The Abu Leils talk about going to the Lutheran Church in Ramallah, about 13 kilometers away, but Samir says: “We are strangers there. I grew up at Redeemer. That is my church.”
Another major change may come if they can no longer afford to keep their children in costly Christian schools. The public schools, the only schools available to them in their neighborhood behind the wall, are Islamic. But they only cost 20 sheckles (about $5) per student per year.
Zoughbi hasn’t been able to go to his church in Jerusalem for 6 years. Not for Easter, not for weddings, not for funerals, not for baptisms and not for Sunday services. He used to be a member of the English-speaking congregation of the Lutheran Church of the Redeemer. But it’s hard to be a member if you can’t get there.
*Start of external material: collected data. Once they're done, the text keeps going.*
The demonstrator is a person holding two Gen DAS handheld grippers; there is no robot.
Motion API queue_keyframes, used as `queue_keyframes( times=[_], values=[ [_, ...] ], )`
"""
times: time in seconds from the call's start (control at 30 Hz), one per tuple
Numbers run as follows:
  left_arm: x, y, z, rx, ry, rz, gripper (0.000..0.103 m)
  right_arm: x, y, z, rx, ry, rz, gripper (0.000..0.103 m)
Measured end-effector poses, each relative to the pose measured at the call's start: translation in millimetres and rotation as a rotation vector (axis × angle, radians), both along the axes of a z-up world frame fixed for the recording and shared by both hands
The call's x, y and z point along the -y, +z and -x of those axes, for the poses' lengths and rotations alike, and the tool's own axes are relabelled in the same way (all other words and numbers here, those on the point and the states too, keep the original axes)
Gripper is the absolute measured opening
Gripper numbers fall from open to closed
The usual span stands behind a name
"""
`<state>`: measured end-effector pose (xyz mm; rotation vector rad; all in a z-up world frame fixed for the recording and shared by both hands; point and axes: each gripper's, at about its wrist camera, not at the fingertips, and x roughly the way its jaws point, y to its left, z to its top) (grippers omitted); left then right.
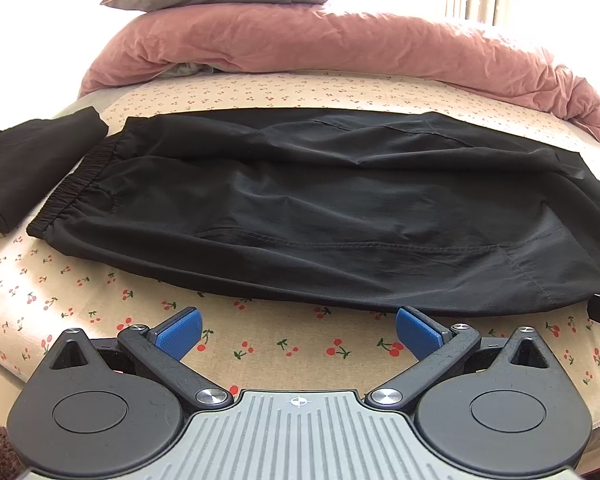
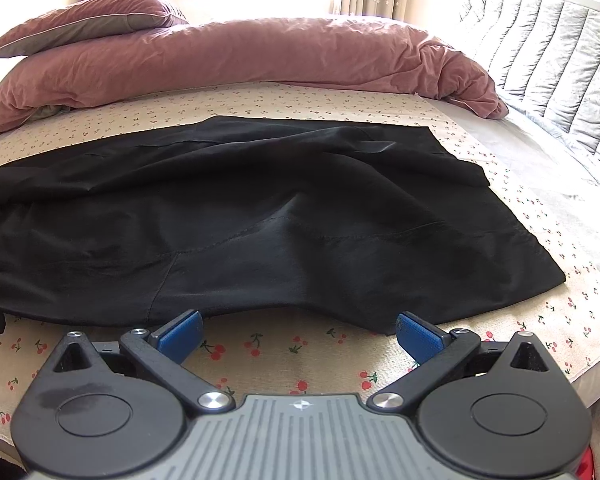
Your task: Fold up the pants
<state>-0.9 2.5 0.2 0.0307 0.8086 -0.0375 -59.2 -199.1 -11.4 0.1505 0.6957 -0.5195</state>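
The pants (image 1: 300, 208) lie flat on the bed (image 1: 284, 344), long axis crosswise, directly ahead of both claws. My left claw (image 1: 298, 334) and right claw (image 2: 299, 334) are wide open, empty, just short of the near edge.

No text, label, brand or number can be read in either view. The only sign is a small white crosshair mark on the grey ribbed housing of each claw, left (image 1: 298, 328) and right (image 2: 298, 330).
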Motion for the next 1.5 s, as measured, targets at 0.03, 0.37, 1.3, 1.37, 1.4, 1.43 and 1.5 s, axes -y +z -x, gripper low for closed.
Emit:
queue_keyframes(
  times=[0.03, 0.37, 1.3, 1.37, 1.4, 1.43, 1.5],
  values=[
    [0.1, 0.0, 0.0, -0.001, -0.001, 0.000, 0.103, 0.0, 0.0, -0.1, 0.000, 0.001, 0.000, 0.103],
    [0.5, 0.2, 0.1, -0.002, -0.002, 0.003, 0.103, -0.4, -0.1, -0.6, -0.002, 0.002, 0.001, 0.103],
    [2.6, -1.0, 1.2, -0.004, -0.001, 0.004, 0.103, -2.4, -2.6, -2.5, -0.011, 0.004, 0.000, 0.103],
    [2.9, -2.1, 0.5, -0.006, -0.003, 0.004, 0.103, -2.6, -3.2, -1.9, -0.012, 0.004, 0.001, 0.103],
    [3.0, -2.3, 0.7, -0.007, -0.003, 0.004, 0.103, -1.6, -2.9, -2.1, -0.012, 0.005, 0.000, 0.103],
    [3.7, -2.7, 1.2, -0.008, -0.003, 0.005, 0.103, -1.7, -2.9, -1.9, -0.011, 0.005, 0.000, 0.103],
    [3.0, -3.0, 1.2, -0.009, -0.005, 0.005, 0.103, -1.8, -3.3, -1.6, -0.012, 0.006, 0.000, 0.103]
  ],
)
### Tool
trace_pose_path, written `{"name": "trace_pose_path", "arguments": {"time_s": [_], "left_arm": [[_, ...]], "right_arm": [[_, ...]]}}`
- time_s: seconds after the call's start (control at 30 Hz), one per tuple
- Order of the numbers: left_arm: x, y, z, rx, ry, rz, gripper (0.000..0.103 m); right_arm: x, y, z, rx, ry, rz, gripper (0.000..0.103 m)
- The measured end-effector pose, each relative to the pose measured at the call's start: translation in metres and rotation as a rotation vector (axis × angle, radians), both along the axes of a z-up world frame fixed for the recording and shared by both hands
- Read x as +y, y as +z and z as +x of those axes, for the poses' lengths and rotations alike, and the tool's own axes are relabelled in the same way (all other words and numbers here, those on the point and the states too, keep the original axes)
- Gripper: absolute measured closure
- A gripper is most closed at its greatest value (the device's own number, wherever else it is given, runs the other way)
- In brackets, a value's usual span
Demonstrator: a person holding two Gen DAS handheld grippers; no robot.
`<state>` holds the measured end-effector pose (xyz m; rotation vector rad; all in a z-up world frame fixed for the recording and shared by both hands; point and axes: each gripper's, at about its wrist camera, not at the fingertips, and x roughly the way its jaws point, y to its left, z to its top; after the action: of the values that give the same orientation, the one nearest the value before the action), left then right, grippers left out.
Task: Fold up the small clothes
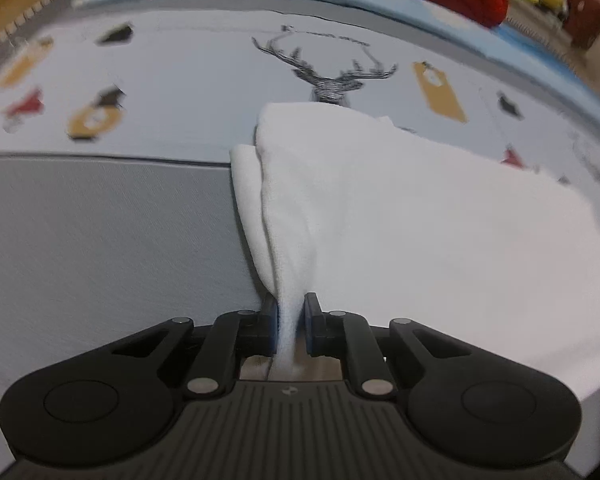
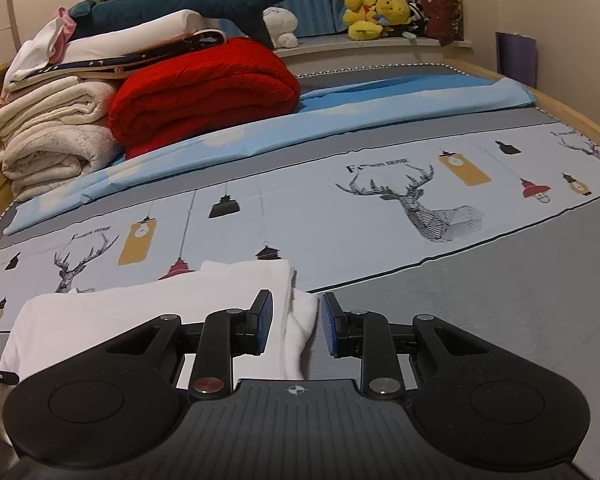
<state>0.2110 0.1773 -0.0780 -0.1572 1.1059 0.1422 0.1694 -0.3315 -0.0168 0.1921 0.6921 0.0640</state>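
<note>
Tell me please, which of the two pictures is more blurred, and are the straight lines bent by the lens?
Left wrist view: softer, with the sheet prints smeared behind the white garment. Right wrist view: sharper, the deer print crisp. Both bow the bed edges strongly, fisheye style.

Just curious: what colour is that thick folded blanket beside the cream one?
Bright red blanket, clearest in the right wrist view.

bed: deer-print sheet | on it: white garment, red blanket, cream blankets
</note>
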Motion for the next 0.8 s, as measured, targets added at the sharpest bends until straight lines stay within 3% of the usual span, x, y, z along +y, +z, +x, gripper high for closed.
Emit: {"name": "trace_pose_path", "arguments": {"time_s": [0.13,0.23,0.5,0.7,0.8], "left_arm": [[0.001,0.008,-0.001,0.038,0.028,0.103,0.09],[-0.011,0.019,0.001,0.022,0.009,0.142,0.091],[-0.043,0.068,0.012,-0.155,-0.006,-0.187,0.093],[-0.109,0.089,0.027,-0.22,-0.112,-0.376,0.093],[-0.149,0.096,0.036,-0.263,-0.186,-0.541,0.089]], "right_arm": [[0.009,0.0,-0.002,-0.004,0.037,-0.005,0.075],[0.011,0.002,-0.004,-0.01,0.059,-0.01,0.075],[-0.008,0.007,-0.006,-0.016,0.045,0.018,0.075],[-0.026,0.007,-0.009,-0.017,0.007,0.03,0.075],[-0.027,0.005,-0.008,-0.006,-0.01,0.024,0.075]]}}
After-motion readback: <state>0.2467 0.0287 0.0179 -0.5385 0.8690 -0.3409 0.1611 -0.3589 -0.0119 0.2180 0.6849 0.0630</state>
Zoughbi said he doesn’t even try to get permits anymore because it is such an onerous effort. “You can wait for hours, only to be told ‘come back tomorrow,’ but ‘tomorrow’ never comes. And that’s just applying for the permits.” He said they are rarely given, and even when given, they can be revoked at any time at any checkpoint by a soldier who says, “not today.” He also said that sometimes they will give permits for the wife but not the husband, the brother but not the sister. Zoughbi also talked about men – and women – having to go through humiliating searches.
He said the effect is a complete fragmentation of the family, which for Palestinians – both Muslim and Christian – is integrally woven with faith and life. For him, it is not just that he can’t go to his church anymore for Sundays or Easter, but it is the inability to gather for weddings, funerals, baptisms, confirmations. These family events are the faith and life moments that are the whole fabric of Palestinian society. With these restrictions are tearing that fabric apart because most Palestinians have families spread throughout the West Bank, Jerusalem and Gaza.